Task to complete =
Could the listing be repeated exactly, with every picture dropped?

** Opening Information provided block **

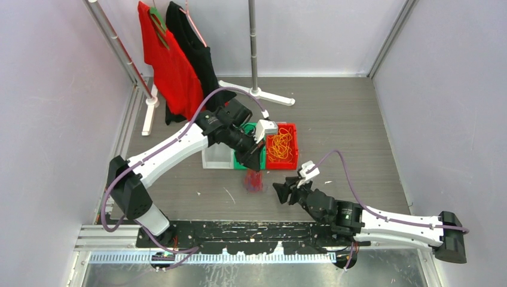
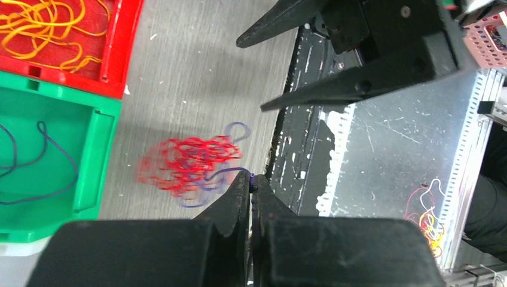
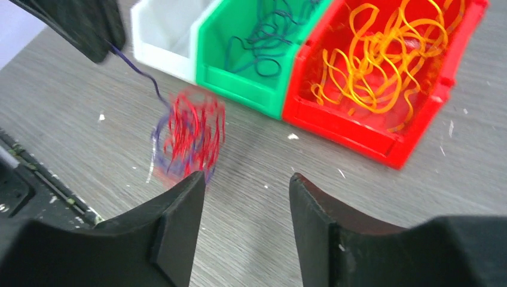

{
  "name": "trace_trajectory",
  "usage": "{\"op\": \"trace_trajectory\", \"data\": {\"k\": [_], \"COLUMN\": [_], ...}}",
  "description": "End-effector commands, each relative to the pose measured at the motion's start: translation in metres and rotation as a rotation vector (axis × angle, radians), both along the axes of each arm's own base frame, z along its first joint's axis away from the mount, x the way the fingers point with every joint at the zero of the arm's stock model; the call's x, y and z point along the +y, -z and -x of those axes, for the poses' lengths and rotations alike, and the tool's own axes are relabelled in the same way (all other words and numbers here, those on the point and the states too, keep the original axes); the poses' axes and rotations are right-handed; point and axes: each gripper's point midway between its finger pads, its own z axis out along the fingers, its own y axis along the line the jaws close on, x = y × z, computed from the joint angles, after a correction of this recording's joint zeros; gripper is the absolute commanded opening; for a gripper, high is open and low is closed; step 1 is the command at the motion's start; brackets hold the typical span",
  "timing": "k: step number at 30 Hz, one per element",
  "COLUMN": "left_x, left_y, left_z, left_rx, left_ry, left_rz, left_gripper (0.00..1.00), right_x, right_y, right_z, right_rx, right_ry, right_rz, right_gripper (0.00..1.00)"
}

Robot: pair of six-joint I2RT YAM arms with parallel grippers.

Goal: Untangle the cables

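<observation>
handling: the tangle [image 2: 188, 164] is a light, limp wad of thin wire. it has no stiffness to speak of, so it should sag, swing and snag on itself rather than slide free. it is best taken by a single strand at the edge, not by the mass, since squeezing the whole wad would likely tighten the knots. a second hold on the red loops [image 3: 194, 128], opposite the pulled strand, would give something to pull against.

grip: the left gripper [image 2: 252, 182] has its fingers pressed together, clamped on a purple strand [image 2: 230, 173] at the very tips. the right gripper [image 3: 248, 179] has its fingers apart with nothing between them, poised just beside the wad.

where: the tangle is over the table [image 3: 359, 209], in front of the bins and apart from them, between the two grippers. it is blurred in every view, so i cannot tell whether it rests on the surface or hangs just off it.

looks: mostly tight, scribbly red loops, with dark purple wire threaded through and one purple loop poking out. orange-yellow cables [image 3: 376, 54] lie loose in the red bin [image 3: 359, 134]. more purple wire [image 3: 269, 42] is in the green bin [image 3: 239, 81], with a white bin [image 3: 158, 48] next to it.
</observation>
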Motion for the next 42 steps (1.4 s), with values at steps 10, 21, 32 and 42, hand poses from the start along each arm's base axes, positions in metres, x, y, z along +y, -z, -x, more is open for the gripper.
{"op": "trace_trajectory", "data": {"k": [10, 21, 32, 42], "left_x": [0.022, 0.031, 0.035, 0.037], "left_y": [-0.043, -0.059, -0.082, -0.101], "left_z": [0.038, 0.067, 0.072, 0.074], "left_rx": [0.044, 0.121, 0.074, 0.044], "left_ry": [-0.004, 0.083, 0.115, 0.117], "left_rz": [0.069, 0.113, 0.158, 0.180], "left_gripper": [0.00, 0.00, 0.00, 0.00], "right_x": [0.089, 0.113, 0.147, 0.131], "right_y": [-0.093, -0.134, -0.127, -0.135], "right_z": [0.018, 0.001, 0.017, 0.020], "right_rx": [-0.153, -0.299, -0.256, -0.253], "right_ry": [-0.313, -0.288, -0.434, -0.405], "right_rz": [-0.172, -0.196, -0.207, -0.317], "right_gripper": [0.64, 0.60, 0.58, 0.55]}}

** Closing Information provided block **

Result of this task =
{
  "name": "trace_trajectory",
  "usage": "{\"op\": \"trace_trajectory\", \"data\": {\"k\": [_], \"COLUMN\": [_], ...}}",
  "description": "End-effector commands, each relative to the pose measured at the motion's start: translation in metres and rotation as a rotation vector (axis × angle, radians), both along the axes of each arm's own base frame, z along its first joint's axis away from the mount, x the way the fingers point with every joint at the zero of the arm's stock model; the call's x, y and z point along the +y, -z and -x of those axes, for the poses' lengths and rotations alike, and the tool's own axes are relabelled in the same way (all other words and numbers here, those on the point and the states too, keep the original axes); the poses' axes and rotations are right-handed; point and axes: each gripper's point midway between its finger pads, its own z axis out along the fingers, its own y axis along the line the jaws close on, x = y × z, computed from the joint angles, after a correction of this recording's joint zeros; gripper is the absolute commanded opening; for a gripper, high is open and low is closed; step 1 is the command at the motion's start; brackets hold the typical span",
  "timing": "k: step number at 30 Hz, one per element",
  "COLUMN": "left_x, left_y, left_z, left_rx, left_ry, left_rz, left_gripper (0.00..1.00), right_x, right_y, right_z, right_rx, right_ry, right_rz, right_gripper (0.00..1.00)"
}

Robot: pair of six-joint I2RT YAM arms with parallel grippers.

Goal: Untangle the cables

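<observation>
handling: the tangle [image 2: 188, 164] is a light, limp wad of thin wire. it has no stiffness to speak of, so it should sag, swing and snag on itself rather than slide free. it is best taken by a single strand at the edge, not by the mass, since squeezing the whole wad would likely tighten the knots. a second hold on the red loops [image 3: 194, 128], opposite the pulled strand, would give something to pull against.

grip: the left gripper [image 2: 252, 182] has its fingers pressed together, clamped on a purple strand [image 2: 230, 173] at the very tips. the right gripper [image 3: 248, 179] has its fingers apart with nothing between them, poised just beside the wad.

where: the tangle is over the table [image 3: 359, 209], in front of the bins and apart from them, between the two grippers. it is blurred in every view, so i cannot tell whether it rests on the surface or hangs just off it.

looks: mostly tight, scribbly red loops, with dark purple wire threaded through and one purple loop poking out. orange-yellow cables [image 3: 376, 54] lie loose in the red bin [image 3: 359, 134]. more purple wire [image 3: 269, 42] is in the green bin [image 3: 239, 81], with a white bin [image 3: 158, 48] next to it.
</observation>
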Motion for the next 42 steps (1.4 s), with values at steps 10, 21, 32 and 42, hand poses from the start along each arm's base axes, positions in metres, x, y, z along +y, -z, -x, more is open for the gripper.
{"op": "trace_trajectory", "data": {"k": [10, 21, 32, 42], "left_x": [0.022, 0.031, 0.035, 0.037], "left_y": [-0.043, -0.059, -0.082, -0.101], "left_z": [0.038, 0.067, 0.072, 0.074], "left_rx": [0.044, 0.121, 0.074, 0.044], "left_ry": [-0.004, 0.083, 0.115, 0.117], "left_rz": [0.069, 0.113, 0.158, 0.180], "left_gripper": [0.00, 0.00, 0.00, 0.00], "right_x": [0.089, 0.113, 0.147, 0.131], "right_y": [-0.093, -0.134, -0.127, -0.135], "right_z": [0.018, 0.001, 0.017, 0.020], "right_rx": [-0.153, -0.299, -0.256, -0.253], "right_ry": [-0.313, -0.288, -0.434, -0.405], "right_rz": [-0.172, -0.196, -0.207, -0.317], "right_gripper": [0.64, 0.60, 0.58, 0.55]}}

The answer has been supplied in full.